I’ve been for years a Java developer, but for the last 2 years I have developed a huge interest in Golang programing language, and most of the time people when is listening to me talking about that ask me, What do I need to learn Go?

To be honest, what I always think is that for learning anything in life, you only have to really want to do it, and apply any necessary effort to make it real. BTW there are useful ways to have a guide on how to start to learn based on your experienced. And I particularly split that in different bases:

Experience only based on OOP:
Golang is a multiparadigm language, you are free to build a totally functional architecture but you also have the option for using OOP practice and patterns because part of the definition of the language is based on concepts from OOP. For this reason, you need to spend time understanding functional programming to know what are you doing with Go and why.

Experience base on procedural programming:
If you come from a language like C, you can start taking the base Golang tutorial and start over it, because Go is like a C with steroids. And in the cases based on architecture patterns, you need to look for going good practice and patterns.

Experience based on scripting:
If you come from scripting, because you are a sysadmin or someone that only knows about the shell, you can read books and posts about fundamental of programming in parallel with the Golang learning.

No experience of programming before:
For every one that is initiating, I recommend to learn about fundamentals of programming first and then can go throw a Golang tutorial.

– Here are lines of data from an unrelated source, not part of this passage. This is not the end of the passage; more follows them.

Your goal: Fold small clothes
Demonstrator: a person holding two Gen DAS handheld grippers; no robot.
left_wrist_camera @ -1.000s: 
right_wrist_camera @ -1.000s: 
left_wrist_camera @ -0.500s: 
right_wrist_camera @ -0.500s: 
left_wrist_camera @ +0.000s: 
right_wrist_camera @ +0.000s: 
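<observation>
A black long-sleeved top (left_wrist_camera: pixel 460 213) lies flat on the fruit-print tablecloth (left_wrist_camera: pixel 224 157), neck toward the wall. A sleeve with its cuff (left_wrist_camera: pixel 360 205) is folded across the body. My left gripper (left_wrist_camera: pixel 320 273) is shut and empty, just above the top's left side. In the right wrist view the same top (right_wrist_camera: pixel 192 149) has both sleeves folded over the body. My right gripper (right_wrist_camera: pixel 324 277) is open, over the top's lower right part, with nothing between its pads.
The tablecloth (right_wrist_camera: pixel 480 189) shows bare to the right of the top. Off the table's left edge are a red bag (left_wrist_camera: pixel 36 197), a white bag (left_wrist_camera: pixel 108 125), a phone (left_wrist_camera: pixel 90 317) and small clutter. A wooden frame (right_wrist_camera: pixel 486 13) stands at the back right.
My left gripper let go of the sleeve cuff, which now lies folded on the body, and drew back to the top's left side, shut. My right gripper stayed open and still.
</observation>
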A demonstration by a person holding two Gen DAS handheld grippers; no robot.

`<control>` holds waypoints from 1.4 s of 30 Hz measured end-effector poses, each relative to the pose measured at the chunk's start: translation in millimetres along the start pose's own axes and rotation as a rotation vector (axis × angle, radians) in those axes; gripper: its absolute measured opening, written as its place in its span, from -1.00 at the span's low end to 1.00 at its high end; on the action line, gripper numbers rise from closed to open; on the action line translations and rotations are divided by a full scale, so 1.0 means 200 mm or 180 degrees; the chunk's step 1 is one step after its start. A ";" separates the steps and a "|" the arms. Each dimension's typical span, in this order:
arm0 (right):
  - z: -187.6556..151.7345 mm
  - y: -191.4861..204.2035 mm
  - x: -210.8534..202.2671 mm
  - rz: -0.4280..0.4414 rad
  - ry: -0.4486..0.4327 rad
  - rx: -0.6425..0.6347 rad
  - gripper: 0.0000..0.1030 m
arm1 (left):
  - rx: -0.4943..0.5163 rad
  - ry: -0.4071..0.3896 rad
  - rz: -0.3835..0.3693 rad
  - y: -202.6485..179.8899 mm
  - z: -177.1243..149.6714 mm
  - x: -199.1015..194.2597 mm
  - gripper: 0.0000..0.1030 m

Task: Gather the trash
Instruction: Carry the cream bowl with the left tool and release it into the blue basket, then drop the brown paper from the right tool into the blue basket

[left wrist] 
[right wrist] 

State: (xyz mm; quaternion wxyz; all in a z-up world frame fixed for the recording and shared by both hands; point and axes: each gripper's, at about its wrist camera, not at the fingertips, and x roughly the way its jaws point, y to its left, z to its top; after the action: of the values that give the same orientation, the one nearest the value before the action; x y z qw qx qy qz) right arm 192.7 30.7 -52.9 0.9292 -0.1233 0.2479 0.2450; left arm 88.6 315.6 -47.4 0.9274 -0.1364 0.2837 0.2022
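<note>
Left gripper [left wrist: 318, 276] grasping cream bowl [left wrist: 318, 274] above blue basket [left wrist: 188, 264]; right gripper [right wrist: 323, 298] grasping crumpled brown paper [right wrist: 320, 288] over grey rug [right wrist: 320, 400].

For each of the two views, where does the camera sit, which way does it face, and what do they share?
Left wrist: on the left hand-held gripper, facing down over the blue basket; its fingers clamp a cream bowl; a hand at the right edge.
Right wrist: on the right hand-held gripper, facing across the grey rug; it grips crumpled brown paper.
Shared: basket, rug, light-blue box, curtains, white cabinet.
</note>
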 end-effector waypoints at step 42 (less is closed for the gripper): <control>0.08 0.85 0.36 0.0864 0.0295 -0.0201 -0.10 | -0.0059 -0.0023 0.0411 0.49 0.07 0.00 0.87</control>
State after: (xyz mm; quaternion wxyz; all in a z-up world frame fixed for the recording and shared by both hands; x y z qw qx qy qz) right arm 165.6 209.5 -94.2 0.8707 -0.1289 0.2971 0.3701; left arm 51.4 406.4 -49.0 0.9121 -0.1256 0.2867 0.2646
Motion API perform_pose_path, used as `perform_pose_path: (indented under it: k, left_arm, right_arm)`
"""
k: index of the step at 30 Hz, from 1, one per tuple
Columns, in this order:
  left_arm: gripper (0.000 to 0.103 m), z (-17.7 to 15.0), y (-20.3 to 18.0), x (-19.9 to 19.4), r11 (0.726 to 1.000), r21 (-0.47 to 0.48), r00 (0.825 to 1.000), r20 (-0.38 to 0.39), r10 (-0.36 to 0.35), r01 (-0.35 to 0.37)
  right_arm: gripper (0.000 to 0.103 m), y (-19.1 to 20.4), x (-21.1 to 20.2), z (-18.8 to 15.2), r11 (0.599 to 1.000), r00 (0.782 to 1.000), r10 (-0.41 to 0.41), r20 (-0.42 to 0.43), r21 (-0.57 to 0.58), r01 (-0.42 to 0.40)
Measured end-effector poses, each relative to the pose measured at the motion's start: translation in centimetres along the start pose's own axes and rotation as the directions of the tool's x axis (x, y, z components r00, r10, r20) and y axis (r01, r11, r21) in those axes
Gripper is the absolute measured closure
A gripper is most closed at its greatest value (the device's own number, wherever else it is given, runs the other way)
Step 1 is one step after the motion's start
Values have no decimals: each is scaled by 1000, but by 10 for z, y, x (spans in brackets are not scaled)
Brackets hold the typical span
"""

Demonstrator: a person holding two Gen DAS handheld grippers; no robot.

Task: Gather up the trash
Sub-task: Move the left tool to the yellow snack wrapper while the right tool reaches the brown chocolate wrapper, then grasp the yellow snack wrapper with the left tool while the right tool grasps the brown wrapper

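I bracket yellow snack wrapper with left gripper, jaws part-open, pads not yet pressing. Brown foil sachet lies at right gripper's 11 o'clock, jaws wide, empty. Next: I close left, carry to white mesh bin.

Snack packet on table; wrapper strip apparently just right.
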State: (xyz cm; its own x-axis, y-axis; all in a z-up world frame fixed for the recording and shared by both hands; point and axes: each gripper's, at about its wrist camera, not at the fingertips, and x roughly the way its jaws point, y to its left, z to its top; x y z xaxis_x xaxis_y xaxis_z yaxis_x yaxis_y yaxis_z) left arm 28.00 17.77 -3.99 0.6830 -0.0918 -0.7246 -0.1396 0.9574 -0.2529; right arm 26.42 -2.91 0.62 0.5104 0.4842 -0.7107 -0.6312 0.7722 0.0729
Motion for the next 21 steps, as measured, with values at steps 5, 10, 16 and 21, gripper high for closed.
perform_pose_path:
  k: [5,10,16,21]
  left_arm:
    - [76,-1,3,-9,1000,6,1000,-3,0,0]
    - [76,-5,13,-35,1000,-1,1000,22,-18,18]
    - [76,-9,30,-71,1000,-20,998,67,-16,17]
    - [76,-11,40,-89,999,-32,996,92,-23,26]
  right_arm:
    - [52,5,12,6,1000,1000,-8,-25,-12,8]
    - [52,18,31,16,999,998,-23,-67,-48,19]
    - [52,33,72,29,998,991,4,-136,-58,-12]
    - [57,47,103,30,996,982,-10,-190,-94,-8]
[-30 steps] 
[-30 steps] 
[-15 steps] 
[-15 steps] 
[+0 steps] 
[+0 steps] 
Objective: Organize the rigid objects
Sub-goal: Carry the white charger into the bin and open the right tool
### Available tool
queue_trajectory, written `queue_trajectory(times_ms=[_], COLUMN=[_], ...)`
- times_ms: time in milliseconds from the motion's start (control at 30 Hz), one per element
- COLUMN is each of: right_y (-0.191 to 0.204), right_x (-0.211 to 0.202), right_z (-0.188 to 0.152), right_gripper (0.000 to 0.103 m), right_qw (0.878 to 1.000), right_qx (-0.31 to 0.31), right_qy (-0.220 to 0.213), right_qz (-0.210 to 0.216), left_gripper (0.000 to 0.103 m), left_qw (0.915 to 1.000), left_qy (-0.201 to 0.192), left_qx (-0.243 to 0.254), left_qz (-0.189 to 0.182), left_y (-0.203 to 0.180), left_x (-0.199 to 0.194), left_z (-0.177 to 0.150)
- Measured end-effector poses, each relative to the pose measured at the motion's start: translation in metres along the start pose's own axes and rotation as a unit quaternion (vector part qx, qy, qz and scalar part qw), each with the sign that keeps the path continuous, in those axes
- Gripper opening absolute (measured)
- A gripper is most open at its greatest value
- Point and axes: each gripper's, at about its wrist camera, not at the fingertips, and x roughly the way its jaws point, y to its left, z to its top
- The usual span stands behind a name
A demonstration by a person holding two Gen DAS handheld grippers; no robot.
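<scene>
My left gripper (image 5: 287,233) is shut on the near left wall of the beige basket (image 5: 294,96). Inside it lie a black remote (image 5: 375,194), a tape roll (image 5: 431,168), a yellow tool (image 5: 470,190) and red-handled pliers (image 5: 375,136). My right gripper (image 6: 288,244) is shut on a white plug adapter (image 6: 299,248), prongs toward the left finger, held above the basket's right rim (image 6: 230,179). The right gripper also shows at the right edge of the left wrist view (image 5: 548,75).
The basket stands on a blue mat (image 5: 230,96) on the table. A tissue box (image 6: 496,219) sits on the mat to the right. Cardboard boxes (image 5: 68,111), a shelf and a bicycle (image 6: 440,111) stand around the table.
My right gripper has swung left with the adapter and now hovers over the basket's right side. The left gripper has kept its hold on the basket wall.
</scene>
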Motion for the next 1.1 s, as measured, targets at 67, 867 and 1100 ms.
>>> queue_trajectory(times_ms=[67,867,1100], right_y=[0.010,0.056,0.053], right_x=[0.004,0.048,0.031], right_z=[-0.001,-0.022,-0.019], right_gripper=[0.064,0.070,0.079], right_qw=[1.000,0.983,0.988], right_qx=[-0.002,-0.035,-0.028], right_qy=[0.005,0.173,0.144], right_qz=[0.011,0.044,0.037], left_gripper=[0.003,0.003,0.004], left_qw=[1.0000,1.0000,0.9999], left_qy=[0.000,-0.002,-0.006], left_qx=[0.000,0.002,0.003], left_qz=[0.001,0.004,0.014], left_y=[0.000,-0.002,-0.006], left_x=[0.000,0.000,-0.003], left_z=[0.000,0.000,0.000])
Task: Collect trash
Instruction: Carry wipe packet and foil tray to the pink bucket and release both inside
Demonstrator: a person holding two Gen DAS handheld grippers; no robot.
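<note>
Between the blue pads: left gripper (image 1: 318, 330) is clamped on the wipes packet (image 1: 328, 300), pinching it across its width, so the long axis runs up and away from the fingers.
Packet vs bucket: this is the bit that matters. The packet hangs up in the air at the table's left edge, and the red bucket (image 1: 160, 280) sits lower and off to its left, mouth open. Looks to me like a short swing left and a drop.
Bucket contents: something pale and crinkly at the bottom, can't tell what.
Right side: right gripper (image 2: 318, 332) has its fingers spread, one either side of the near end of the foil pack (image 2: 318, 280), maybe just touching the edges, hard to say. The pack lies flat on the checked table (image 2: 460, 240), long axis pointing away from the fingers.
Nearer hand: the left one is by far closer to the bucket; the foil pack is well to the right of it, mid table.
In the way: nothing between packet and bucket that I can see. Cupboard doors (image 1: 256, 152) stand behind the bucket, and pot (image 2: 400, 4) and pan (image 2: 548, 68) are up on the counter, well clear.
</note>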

Materials that could be useful:

https://tour.golang.org/
https://golang.org/doc/effective_go.html
https://www.godesignpatterns.com/
https://talks.golang.org/2015/go-for-java-programmers.slide#1
https://github.com/tmrts/go-patterns
https://github.com/dariubs/GoBooks
https://medium.freecodecamp.org/here-are-some-amazing-advantages-of-go-that-you-dont-hear-much-about-1af99de3b23a

If you see I haven’t mentioned at all specific technologies, and this is because now days is not anymore about the language is more about why I would use this technology and how I will use it.
I also recommend looking for and groups on slack, telegram, facebook, and twitter.

Top comments (6)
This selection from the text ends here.